EXERCISE DESCRIPTION
What you give back should be exactly the lines from the one with "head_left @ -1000" through the end of the data, without the pictures.

PROVIDED MATERIAL
■ ■ ■ ■

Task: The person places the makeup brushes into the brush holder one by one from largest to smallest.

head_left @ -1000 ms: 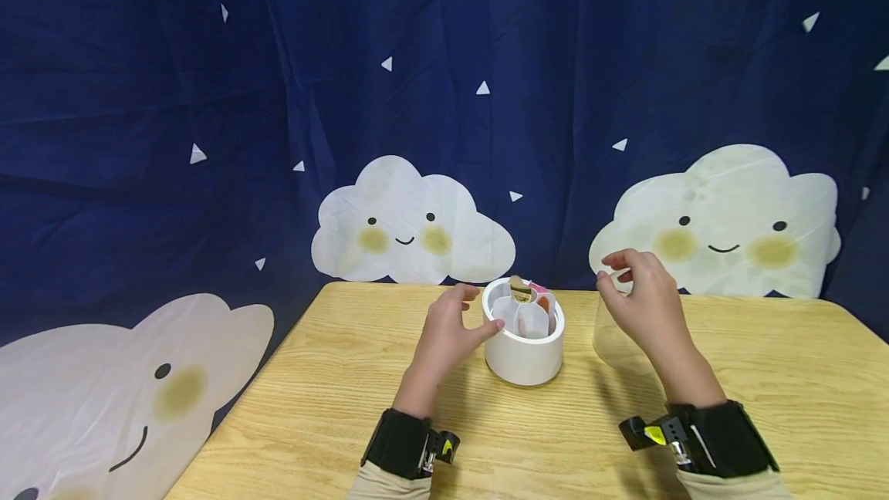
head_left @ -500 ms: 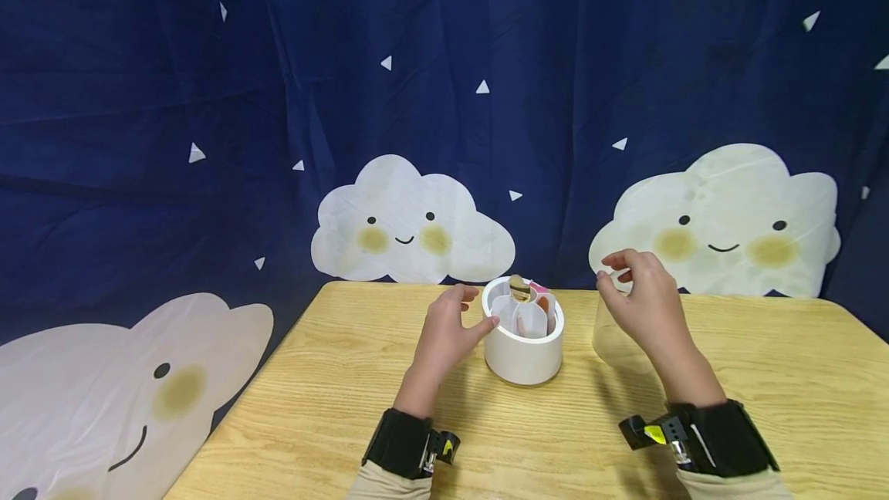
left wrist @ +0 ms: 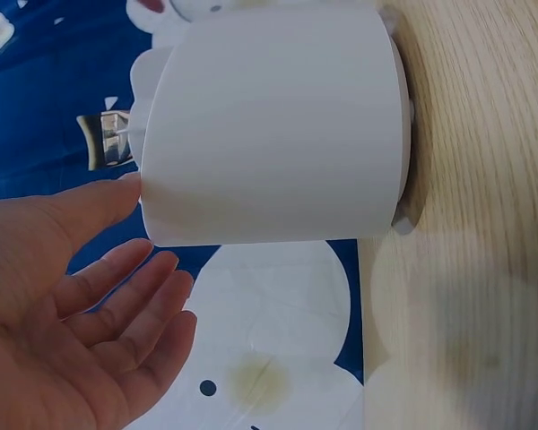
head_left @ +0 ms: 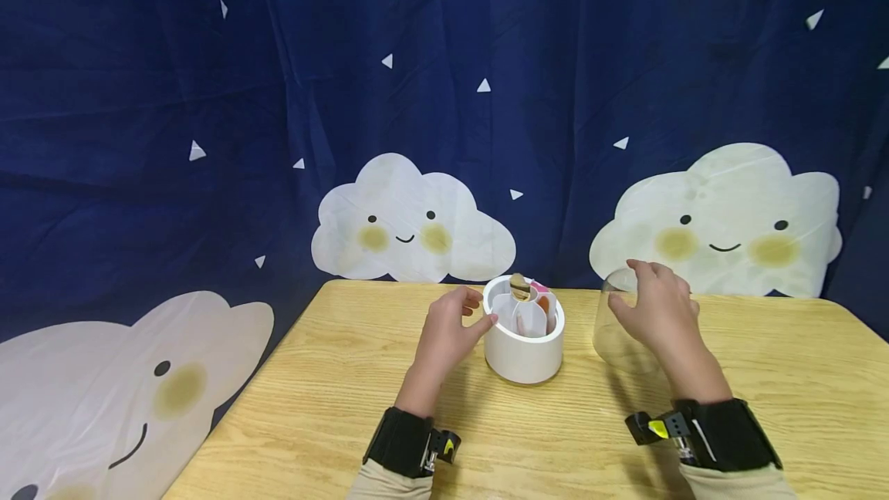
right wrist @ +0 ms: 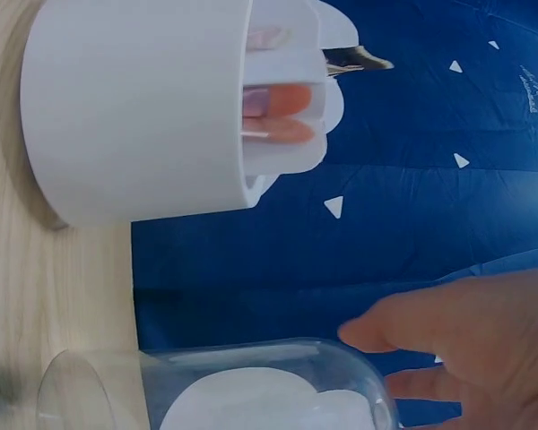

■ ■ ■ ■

FINISHED TASK
head_left @ -1000 ms: 
head_left @ -500 ms: 
left wrist @ +0 ms: 
head_left @ +0 ms: 
right wrist @ +0 ms: 

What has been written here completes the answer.